2007-10-03 Thread Dennis Peterson
Bill Landry wrote:
 Dennis Peterson wrote:
 Joao S Veiga wrote:
 Hi John, 

 think long and hard about the combination of payments and entities which 
 are
 reduced to using numeric IPs in URLs.  I suspect my business goes 
 elsewhere.
 Agreed :-), but the problem is (and what has caused most of my problems) 
 that if
 you have an email with the Subject: Pagamento in your mailbox file, then 
 receive
 another one with the numeric href, clamav will say your mailbox is infected 
 - it
 doesn't matter that the two parts of the signature are in different emails.
 This problem is also being discussed in the Getting line numbers thread. 
 The 
 Email.FreeGame pattern demonstrates the very bad idea of using unanchored 
 wildcard 
 expressions in regex searches.

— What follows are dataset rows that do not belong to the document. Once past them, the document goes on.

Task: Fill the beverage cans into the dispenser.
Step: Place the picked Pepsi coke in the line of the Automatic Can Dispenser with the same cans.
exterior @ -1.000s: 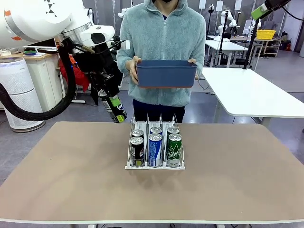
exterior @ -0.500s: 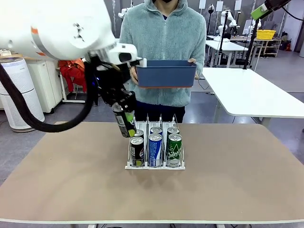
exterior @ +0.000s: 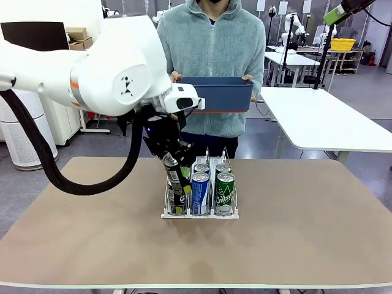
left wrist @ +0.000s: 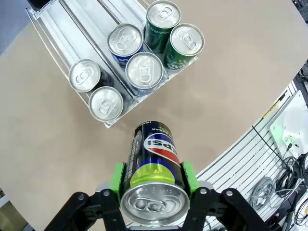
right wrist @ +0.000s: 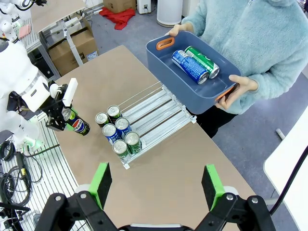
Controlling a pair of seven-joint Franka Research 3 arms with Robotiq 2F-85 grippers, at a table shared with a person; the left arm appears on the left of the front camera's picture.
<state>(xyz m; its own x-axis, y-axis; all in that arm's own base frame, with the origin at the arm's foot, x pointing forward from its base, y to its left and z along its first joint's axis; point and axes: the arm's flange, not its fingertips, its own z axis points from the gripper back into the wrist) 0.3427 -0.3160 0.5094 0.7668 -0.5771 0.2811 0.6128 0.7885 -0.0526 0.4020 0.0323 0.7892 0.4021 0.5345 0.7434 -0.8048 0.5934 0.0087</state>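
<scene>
"Beverage cans, where were they?"

"Six stood upright at the near end of the dispenser (exterior: 199,214) (left wrist: 62,29) (right wrist: 159,113), two to a lane: black cans (left wrist: 96,89) in the robot's left lane, blue cans (exterior: 200,191) (left wrist: 134,57) in the middle one, green cans (exterior: 225,192) (left wrist: 173,31) in the right one. A seventh, the black Pepsi can (exterior: 174,173) (left wrist: 154,161) (right wrist: 79,125), hung tilted above the surface (exterior: 294,233), just short of the left lane's front end."

"What held it?"

"The left tool (exterior: 166,153) (left wrist: 153,180), its green pads (left wrist: 117,178) pressed on the can's sides near the silver top."

"And the right tool?"

"The right tool (right wrist: 156,180) stood wide and empty, high over the surface."

"And the person?"

"Across the surface, both hands (exterior: 248,78) (right wrist: 238,89) held a dark blue bin (exterior: 220,97) (right wrist: 202,98). A blue can (right wrist: 190,66) and a green can (right wrist: 203,61) lay side by side in it."
</scene>
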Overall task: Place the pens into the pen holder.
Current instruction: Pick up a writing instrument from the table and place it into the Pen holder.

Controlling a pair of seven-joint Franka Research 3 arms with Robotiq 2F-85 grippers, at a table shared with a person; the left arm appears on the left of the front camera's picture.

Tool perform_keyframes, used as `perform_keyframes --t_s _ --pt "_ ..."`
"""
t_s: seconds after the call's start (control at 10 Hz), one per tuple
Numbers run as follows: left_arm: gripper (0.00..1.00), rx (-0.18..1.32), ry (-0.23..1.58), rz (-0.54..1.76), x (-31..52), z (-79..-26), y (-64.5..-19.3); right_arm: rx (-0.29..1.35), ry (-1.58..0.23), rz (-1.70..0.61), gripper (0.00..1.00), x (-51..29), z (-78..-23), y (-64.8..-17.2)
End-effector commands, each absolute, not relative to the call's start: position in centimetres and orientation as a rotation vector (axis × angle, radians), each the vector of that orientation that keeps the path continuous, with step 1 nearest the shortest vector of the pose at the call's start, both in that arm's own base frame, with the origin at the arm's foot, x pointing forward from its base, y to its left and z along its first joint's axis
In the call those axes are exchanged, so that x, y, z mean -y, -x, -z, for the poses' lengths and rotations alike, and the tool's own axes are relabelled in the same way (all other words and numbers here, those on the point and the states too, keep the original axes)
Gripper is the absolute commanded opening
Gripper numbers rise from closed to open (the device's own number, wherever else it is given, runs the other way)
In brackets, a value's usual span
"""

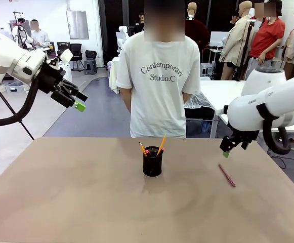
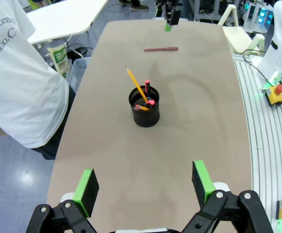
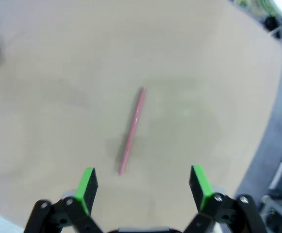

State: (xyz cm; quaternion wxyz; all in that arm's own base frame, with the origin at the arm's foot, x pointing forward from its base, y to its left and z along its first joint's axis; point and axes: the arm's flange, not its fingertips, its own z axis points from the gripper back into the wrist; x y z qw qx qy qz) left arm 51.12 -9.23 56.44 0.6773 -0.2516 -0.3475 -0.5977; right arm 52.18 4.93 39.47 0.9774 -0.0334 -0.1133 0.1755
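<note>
Surface: tan table (image 1: 60,202) in a busy workshop; a person (image 1: 159,86) in a white T-shirt stands at its far edge, facing both claws.
Left claw: the left claw (image 1: 79,103) hangs high, off the table's left side. Its fingers are spread wide, with nothing between the green pads (image 2: 88,187).
Right claw: the right claw (image 1: 226,151) points down, low over the right part of the table. Its jaws are apart and empty.
Pink pen: the pink pen (image 3: 132,130) lies flat on the table just ahead of the right claw. In that claw's own view it sits between the lines of the two fingers and touches neither. From the left claw it is far off, beyond the cup.
Cup: the black mesh cup (image 2: 144,109) stands upright mid-table, straight ahead of the left claw and centred between its fingers in the wrist view. It is well apart from the right claw, on that claw's left.
Yellow pen: the yellow pen (image 1: 161,145) stands in the cup, its top leaning toward the right claw's side.
Dark pen: the dark pen (image 1: 142,148), with red bits, is also in the cup, its top leaning toward the left claw's side.
Unclear: a dark blur at the left edge of the right claw's view may be the cup; it is too soft to tell.
</note>
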Motion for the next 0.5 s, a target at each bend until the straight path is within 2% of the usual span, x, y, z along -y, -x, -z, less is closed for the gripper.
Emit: perform_keyframes --t_s 0.0,0.4 --pt "1.0 0.78 0.559 1.347 9.2 -56.6 -51.2 0.207 0.11 -0.261 1.0 -5.7 -37.8 -53.8" --pt "1.0 0.78 0.559 1.347 9.2 -56.6 -51.2 0.155 0.122 -0.125 1.0 -5.6 -33.8 -54.4"
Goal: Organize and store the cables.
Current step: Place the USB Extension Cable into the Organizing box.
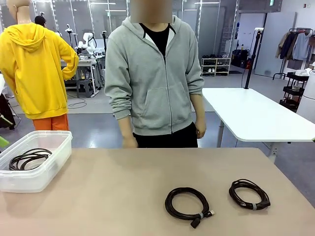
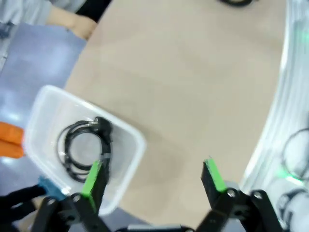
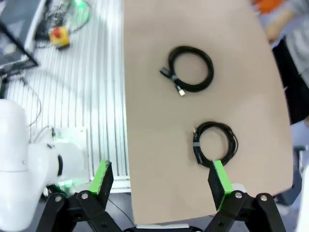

If the software is not working on an 
 extracted copy of 
 each message found in the mbox then all such unanchored searches will crawl 
 to the 
 end of the mbox file with each invocation and in very many cases that is a 
 lot of 
 file to be crawling. If clamav is not treating mbox files as tables of 
 rfc-822 
 messages then it is a pretty poor choice of tools for scanning them.
 
 I've been following this discussion for the past few days, and I got to ask 
 why
 scan an mbox file in the first place?  I realize that if one does choose to 
 scan
 an mbox file, then the scanner should do the right thing and consider each
 message within the mbox as a separate file.  However, if one is scanning
 messages at transport time, why would they need to scan the mbox file?
 
 If one is not scanning at transport time, then since the infected message has
 already been delivered, it could very well be that it has also executed it's
 payload and scanning the mbox file after-the-fact is too late.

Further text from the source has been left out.